Le processus d’application de l’imagerie de CLARTÉ commence par un échantillon de tissu post-mortem. Ensuite, une série de traitements chimiques doit être appliquée pour atteindre la transparence, dans laquelle la teneur en lipides de l’échantillon est éliminée, tandis que la quasi-totalité des protéines et des acides nucléiques d’origine sont laissés en place. Le but de ceci est de rendre le tissu transparent et ainsi de se prêter à une étude microscopique détaillée de ses parties fonctionnelles constitutives (qui sont principalement des protéines et des acides nucléiques). Pour ce faire, la structure protéique préexistante doit être placée dans un échafaudage transparent qui la préserve, tandis que les composants lipidiques sont éliminés. Cet « échafaudage » est constitué de monomères d’hydrogel tels que l’acrylamide. L’ajout de molécules comme le formaldéhyde, le paraformaldéhyde ou le glutaraldéhyde peut faciliter la fixation de l’échafaudage aux protéines et aux acides nucléiques à conserver, et l’ajout de chaleur est nécessaire pour établir les liens réels entre les composants cellulaires et l’acrylamide.
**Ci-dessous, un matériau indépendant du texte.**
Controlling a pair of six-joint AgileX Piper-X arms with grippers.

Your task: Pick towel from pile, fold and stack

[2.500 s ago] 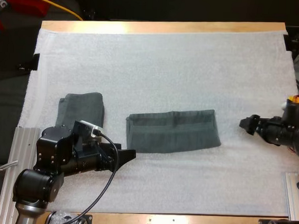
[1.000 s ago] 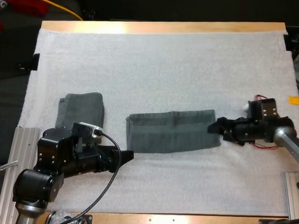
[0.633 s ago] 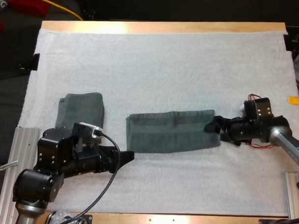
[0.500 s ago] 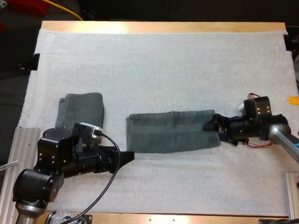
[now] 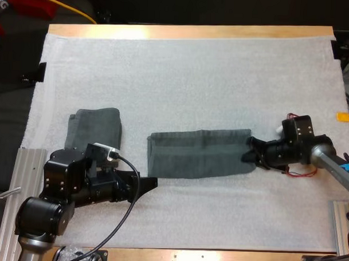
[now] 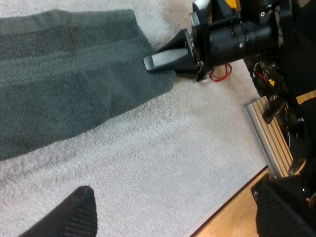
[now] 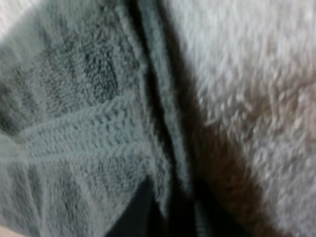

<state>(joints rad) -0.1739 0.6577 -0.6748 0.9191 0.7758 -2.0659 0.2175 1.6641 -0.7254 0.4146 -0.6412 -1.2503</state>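
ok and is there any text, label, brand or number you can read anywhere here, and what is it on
None. No words, labels, brands or numbers can be read on the long towel, the folded towel, the white mat, the left arm or the right arm.

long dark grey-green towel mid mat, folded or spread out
Folded into a narrow strip: the long dark grey-green towel shows layered edges at its end in the right wrist view.
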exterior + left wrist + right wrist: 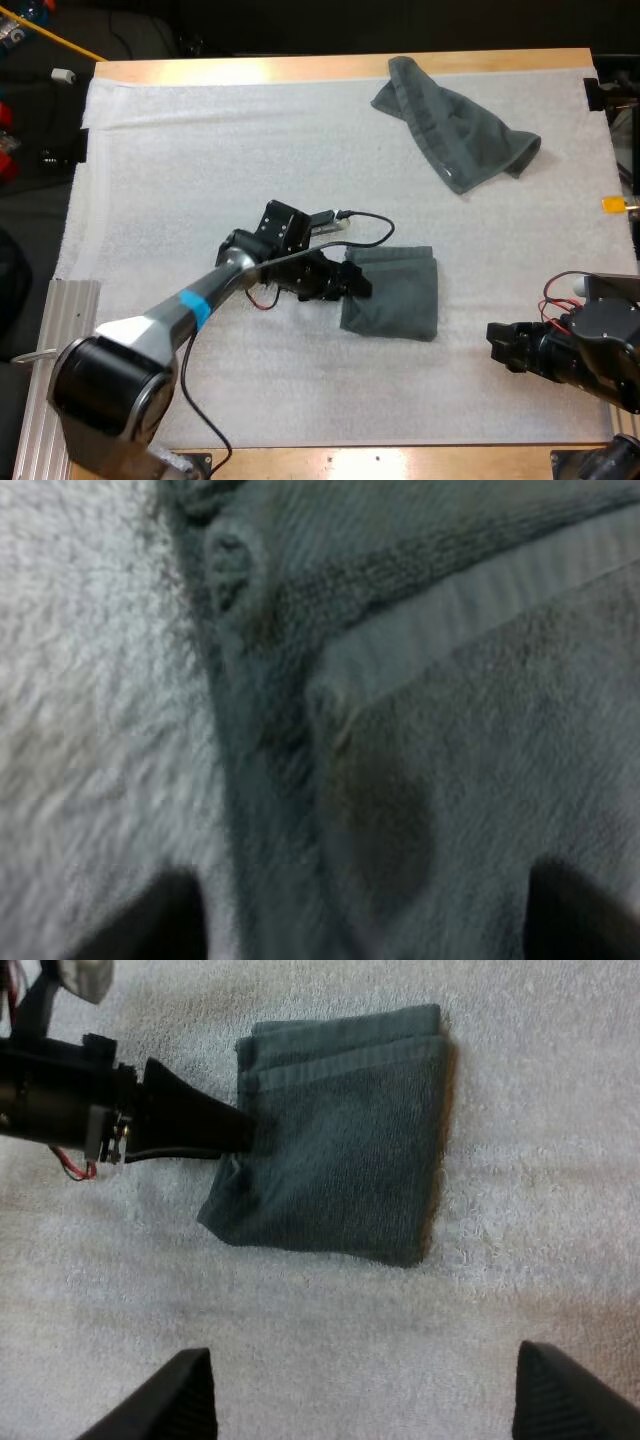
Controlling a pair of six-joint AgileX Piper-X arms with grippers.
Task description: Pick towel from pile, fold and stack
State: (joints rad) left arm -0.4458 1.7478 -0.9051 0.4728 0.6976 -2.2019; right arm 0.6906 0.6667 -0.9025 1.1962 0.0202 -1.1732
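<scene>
A dark grey-green towel (395,295), folded into a small rectangle, lies flat on the white mat (200,150) right of centre. My left gripper (358,285) sits low at the folded towel's left edge. Its fingers (150,925) stand wide apart over the towel's hem (450,730), open and not pinching it. In the right wrist view the left gripper (235,1130) touches the folded towel (345,1140) at that same edge. My right gripper (495,345) hangs open (365,1400) above bare mat, just right of and nearer than the folded towel. A crumpled towel (450,125) lies at the far right.
The mat covers most of the wooden table (300,68). Bare mat stretches across the whole left half and along the near edge. A metal rail (60,340) runs beside the mat at the near left.
</scene>
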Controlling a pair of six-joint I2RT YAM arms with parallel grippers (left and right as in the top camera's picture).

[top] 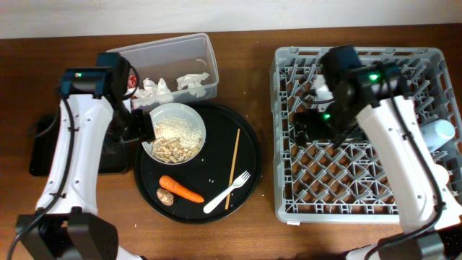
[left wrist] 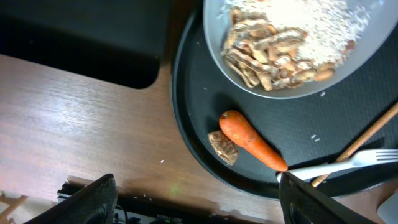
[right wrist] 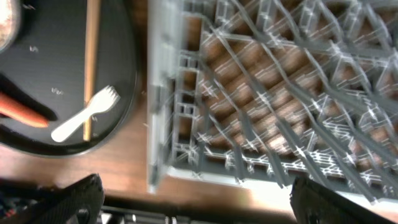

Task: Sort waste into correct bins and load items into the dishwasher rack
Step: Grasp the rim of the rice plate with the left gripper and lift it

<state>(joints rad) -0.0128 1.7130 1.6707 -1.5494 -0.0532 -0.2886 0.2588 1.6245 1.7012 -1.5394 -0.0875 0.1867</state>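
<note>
Barely begun: tissues [top: 162,88] and a red wrapper [top: 132,81] lie in the clear tub [top: 211,58] at the far edge of the table [top: 245,43]. Your left fingers [left wrist: 93,198], wide and empty, hang beside the bowl [top: 201,124] of rice [top: 177,128] and peanuts [top: 173,149]. Carrot [top: 182,189], fork [top: 227,191] and chopstick [top: 234,162] wait on the round tray [top: 251,141]. Your right fingers [right wrist: 78,199], equally wide, hover over the rack [top: 346,209] along the right edge.

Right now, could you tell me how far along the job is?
Done: crumpled white tissues in the clear plastic tub, a white cup in the grey rack. In hand: nothing; left gripper and right gripper open. Left: grey-green bowl, orange carrot, white fork, wooden chopstick on round black tray.
</note>
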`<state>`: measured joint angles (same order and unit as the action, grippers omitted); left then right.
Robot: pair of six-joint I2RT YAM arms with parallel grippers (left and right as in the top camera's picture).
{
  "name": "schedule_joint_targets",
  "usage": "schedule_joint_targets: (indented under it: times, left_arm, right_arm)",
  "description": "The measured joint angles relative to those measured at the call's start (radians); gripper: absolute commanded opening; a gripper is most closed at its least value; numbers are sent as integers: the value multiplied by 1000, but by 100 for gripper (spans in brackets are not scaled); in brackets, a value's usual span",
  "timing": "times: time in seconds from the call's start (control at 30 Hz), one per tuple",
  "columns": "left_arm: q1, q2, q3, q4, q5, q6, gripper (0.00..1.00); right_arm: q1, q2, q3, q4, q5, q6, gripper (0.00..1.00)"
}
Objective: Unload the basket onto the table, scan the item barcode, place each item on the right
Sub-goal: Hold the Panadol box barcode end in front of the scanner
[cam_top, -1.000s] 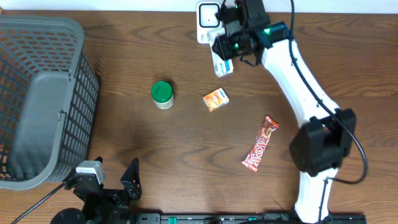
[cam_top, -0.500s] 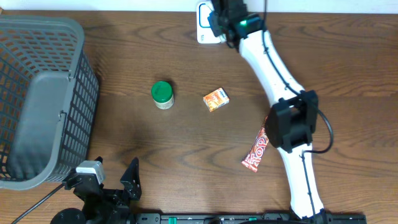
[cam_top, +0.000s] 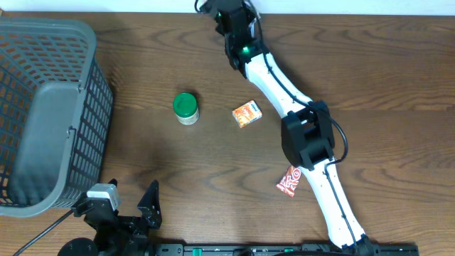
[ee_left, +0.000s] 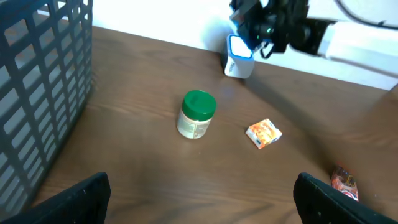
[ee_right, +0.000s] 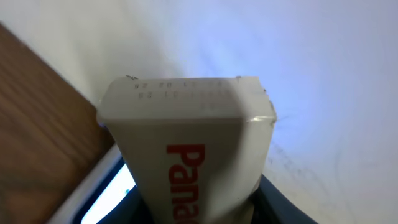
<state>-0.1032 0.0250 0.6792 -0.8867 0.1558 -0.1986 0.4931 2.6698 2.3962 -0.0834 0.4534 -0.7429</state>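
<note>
The right claw grips the box at the far edge of the worktop, just above the scanner. The box's long axis runs straight out of the claw, and the scanner lies below and to its left. The left claw gapes empty at the near edge, well apart.

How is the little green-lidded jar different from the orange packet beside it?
The jar is round with a green lid; the orange packet is a flat rectangle. The jar stands upright and rises taller, while the orange packet lies flat, turned askew to the table edge. Both rest on the wooden table, apart from each other.
</note>
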Motion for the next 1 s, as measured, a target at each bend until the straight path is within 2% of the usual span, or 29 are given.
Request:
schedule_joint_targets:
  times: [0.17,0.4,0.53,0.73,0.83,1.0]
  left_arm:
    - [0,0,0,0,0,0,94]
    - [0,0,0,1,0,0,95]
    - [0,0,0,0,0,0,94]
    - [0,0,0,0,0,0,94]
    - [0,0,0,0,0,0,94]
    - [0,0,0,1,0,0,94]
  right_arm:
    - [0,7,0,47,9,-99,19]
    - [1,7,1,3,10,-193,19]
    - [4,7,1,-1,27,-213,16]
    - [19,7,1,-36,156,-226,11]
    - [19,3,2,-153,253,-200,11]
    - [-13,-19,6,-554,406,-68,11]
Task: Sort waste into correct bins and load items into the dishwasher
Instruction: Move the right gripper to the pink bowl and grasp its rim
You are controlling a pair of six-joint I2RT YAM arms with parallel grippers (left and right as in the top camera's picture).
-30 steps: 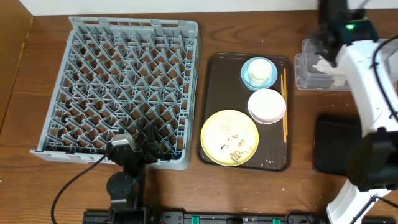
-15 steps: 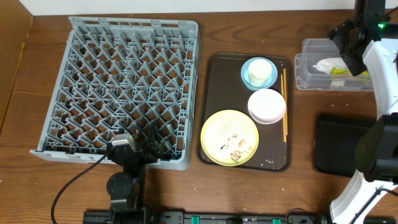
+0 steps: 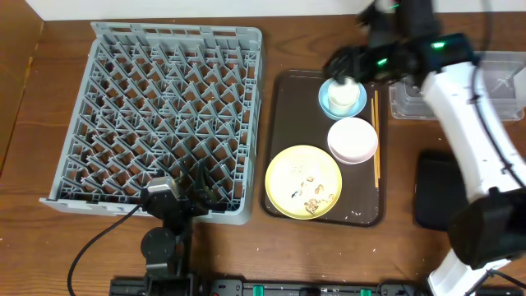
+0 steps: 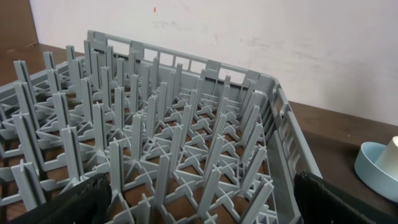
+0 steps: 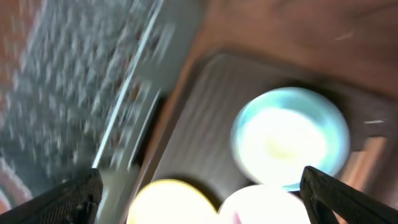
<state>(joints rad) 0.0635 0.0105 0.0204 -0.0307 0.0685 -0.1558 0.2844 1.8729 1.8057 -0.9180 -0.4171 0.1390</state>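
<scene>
Grey dish rack (image 3: 164, 115), left gripper (image 3: 177, 197) at its near edge, fingers apart, empty. Brown tray (image 3: 288, 115) holds crumbed yellow plate (image 3: 303, 182), pink bowl (image 3: 352, 140), white cup (image 3: 345, 94) in blue bowl (image 3: 325, 100) (right gripper (image 3: 352, 64) above, blurred, fingers apart, empty).

- Brown wooden table (image 3: 57, 238), its grain running left to right
- Large grey dish rack (image 3: 177, 31) covers much of its left half
- Dark brown serving tray (image 3: 296, 107) lies just beside the dish rack, on the right
- Clear plastic tub (image 3: 408, 103) sits at the far right, towards the back
- Flat black bin (image 3: 431, 193) lies nearer the front, right of the serving tray, partly hidden
</scene>
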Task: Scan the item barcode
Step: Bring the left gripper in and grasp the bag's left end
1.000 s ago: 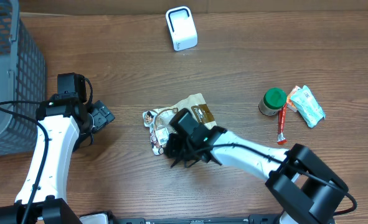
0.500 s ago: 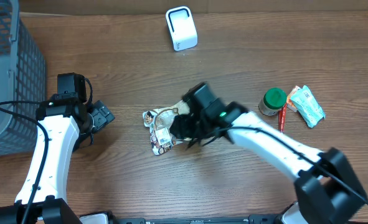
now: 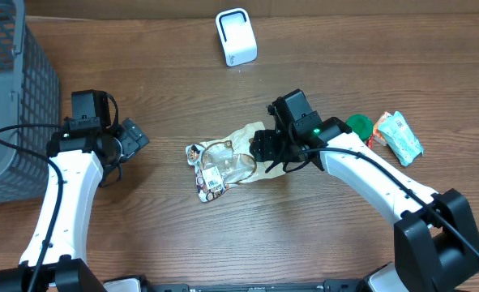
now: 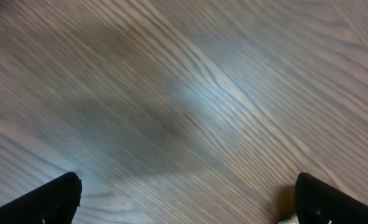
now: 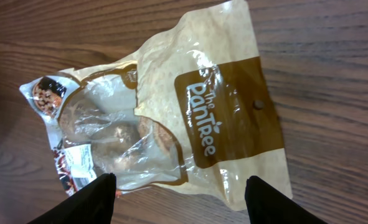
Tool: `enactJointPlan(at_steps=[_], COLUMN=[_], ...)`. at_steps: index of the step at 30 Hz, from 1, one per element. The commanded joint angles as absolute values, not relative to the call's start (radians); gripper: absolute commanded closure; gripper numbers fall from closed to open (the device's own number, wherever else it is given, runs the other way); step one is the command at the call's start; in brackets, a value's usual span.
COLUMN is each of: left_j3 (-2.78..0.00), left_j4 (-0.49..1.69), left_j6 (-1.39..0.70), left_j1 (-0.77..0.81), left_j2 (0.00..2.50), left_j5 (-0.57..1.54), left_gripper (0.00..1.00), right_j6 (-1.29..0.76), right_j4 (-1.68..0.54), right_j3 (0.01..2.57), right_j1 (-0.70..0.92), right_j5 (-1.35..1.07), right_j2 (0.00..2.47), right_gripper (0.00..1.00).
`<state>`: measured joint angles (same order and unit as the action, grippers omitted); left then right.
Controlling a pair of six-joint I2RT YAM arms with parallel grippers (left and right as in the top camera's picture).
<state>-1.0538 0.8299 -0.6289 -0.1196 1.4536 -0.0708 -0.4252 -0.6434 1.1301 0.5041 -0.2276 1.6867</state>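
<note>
Snack bag (image 3: 223, 161), one, flat on the table (image 3: 304, 235), printed face up.
White scanner (image 3: 236, 36) stood well beyond the bag, apart from it. Right fingers (image 5: 96, 199) hung spread wide above the bag's brown end, holding nothing. Left fingers (image 4: 53, 202) gaped fully wide over bare wood, well to the bag's left, also holding nothing.

Table (image 3: 320, 243): wood-grain top, smooth, low sheen. Snack pouch (image 5: 165, 106): clear window is glossy, crinkled plastic film. Its upper panel looks like matt kraft paper, with a brown printed label. Basket (image 3: 12, 97): grey plastic grid, matt. Scanner (image 3: 236, 36): smooth white plastic, slight gloss.
</note>
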Motion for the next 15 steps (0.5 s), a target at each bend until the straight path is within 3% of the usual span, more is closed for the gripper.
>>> enactJointPlan(at_steps=[1,2,3,4,6,11,15], left_j3=[-1.055,-1.055,-1.055,-1.054,-1.052,-1.049,-1.049], left_j4=[0.85,0.851,0.852,0.852,0.856,0.85,0.84], left_j6=[-0.617,-0.593,-0.561,-0.532,-0.465,-0.323,-0.329], left_j1=[-0.118,-0.114,-0.106,-0.093,-0.06,0.065,0.15], left_j2=[1.451,1.451,1.452,1.453,1.453,1.453,1.453], left_j5=[0.128,0.171,0.208,0.221,0.222,0.201,0.153], left_gripper=[0.27,0.53,0.67,0.71,0.71,0.48,0.42], right_j6=[-0.414,-0.414,-0.414,-0.414,-0.414,-0.369,-0.305], right_j4=[-0.638,-0.638,-0.638,-0.638,-0.647,-0.649,-0.659], right_j3=[1.131,1.131,1.131,1.131,1.131,1.131,1.131], right_j1=[0.503,0.503,0.503,0.503,0.503,0.504,0.503], right_j5=[-0.184,-0.184,-0.184,-0.184,-0.183,-0.18,-0.18], right_j2=[1.683,1.683,1.683,1.683,1.683,1.683,1.683], right_gripper=[0.32,0.32,0.32,0.32,0.3,0.21,0.15])
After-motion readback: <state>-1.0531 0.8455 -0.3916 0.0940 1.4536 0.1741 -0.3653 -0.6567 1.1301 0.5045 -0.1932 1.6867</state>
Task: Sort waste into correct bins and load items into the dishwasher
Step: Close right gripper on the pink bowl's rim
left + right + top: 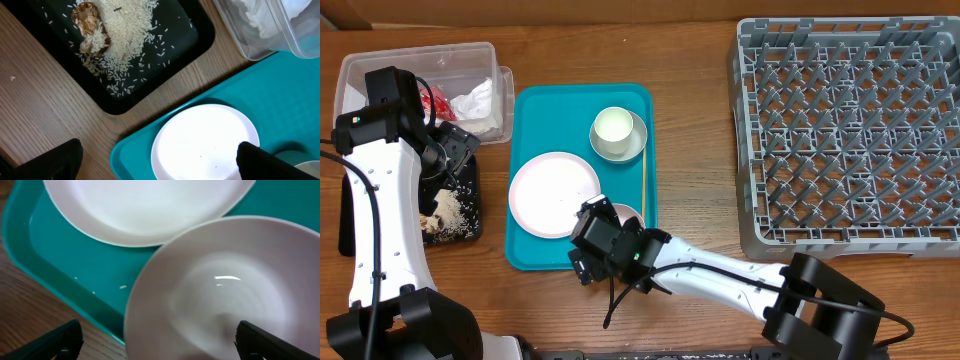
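Bright, even light from above; glare whitens the plate [205,142], and the right-wrist view looks soft, perhaps defocused.

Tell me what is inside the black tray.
Loose white rice and a brownish food scrap lie in the black tray. From overhead the left arm covers much of it, so that part is hidden.
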`<control>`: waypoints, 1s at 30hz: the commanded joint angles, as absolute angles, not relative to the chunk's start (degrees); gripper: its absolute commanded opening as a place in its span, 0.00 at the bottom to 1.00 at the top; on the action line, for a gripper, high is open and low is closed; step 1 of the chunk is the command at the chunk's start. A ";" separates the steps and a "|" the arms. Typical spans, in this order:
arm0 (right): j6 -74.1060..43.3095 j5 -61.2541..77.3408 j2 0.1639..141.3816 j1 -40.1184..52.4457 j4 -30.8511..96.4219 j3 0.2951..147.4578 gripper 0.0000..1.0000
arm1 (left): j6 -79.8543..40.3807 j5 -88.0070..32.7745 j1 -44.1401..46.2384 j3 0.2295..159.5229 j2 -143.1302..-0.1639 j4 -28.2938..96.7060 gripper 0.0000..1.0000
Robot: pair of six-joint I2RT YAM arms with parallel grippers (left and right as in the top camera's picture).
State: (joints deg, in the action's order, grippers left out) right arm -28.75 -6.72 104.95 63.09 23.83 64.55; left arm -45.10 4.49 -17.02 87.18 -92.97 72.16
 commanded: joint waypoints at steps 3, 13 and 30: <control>-30.74 -12.01 104.95 66.32 23.14 65.65 0.90 | -46.33 4.45 -17.23 86.78 -92.23 72.10 1.00; -31.79 -20.80 108.88 69.43 22.96 65.67 0.69 | -46.33 4.45 -17.23 86.78 -92.23 72.10 1.00; -33.08 -22.31 108.88 69.43 25.43 68.10 0.34 | -46.33 4.45 -17.23 86.78 -92.23 72.10 1.00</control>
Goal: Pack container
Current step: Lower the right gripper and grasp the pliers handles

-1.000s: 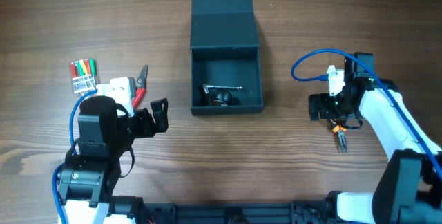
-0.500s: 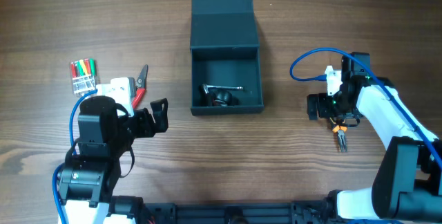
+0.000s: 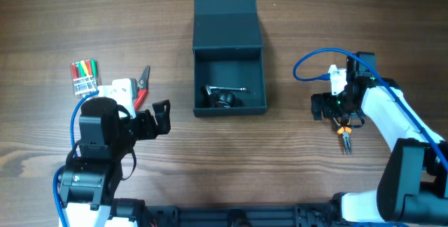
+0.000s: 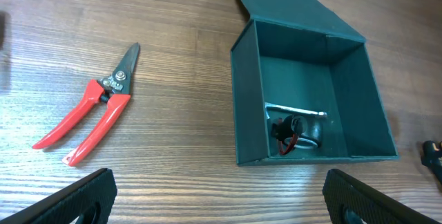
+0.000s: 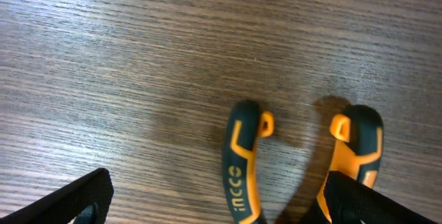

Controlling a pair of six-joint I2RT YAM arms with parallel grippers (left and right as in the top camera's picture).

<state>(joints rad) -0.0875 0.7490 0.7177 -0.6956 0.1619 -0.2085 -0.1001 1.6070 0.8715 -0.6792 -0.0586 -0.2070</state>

Une fois cette étape terminée, les composants protéiques et nucléiques des cellules du tissu cible sont maintenus fermement en place, tandis que les composants lipidiques restent détachés. Les lipides sont ensuite éliminés au cours de 1 à 2 semaines de diffusion passive dans un détergent, ou accélérés par des méthodes électrophorétiques à seulement des heures à des jours. Lors de leur passage, les propriétés lipophiles du détergent lui permettent de capter et d’exciser les lipides rencontrés en cours de route. Les colorants lipophiles comme DiI sont éliminés, mais il existe des colorants lipophiles compatibles avec la CLARTÉ qui peuvent être fixés aux protéines voisines. La grande majorité des molécules non lipidiques, telles que les protéines et l’ADN, ne sont pas affectées par cette procédure, grâce au gel d’acrylamide et aux propriétés chimiques des molécules impliquées.
Comme indiqué dans l’article initial, le tissu se dilate au cours de ce processus, mais au besoin, il peut être restauré à ses dimensions initiales avec une dernière étape d’incubation dans une solution d’adaptation de l’indice de réfraction.
À cette étape du processus, l’échantillon a été entièrement préparé pour l’imagerie. Le contraste pour l’imagerie peut provenir de molécules fluorescentes endogènes, de marqueurs d’acide nucléique (ADN ou ARN) ou d’immunocoloration, par laquelle des anticorps qui se lient spécifiquement à une certaine substance cible sont utilisés. De plus, ces anticorps sont marqués avec des étiquettes fluorescentes qui sont la clé du résultat final de l’imagerie. Les méthodes d’imagerie confocales standard, à deux photons ou en feuille de lumière conviennent toutes pour détecter ensuite la fluorescence émise jusqu’à l’échelle de la localisation des protéines, ce qui donne les images finales très détaillées et tridimensionnelles produites par CLARITY.
Après qu’un échantillon a été immunisé pour une image, il est possible d’éliminer les anticorps et d’en appliquer de nouveaux, permettant ainsi à un échantillon d’être imité plusieurs fois et ciblant plusieurs types de protéines.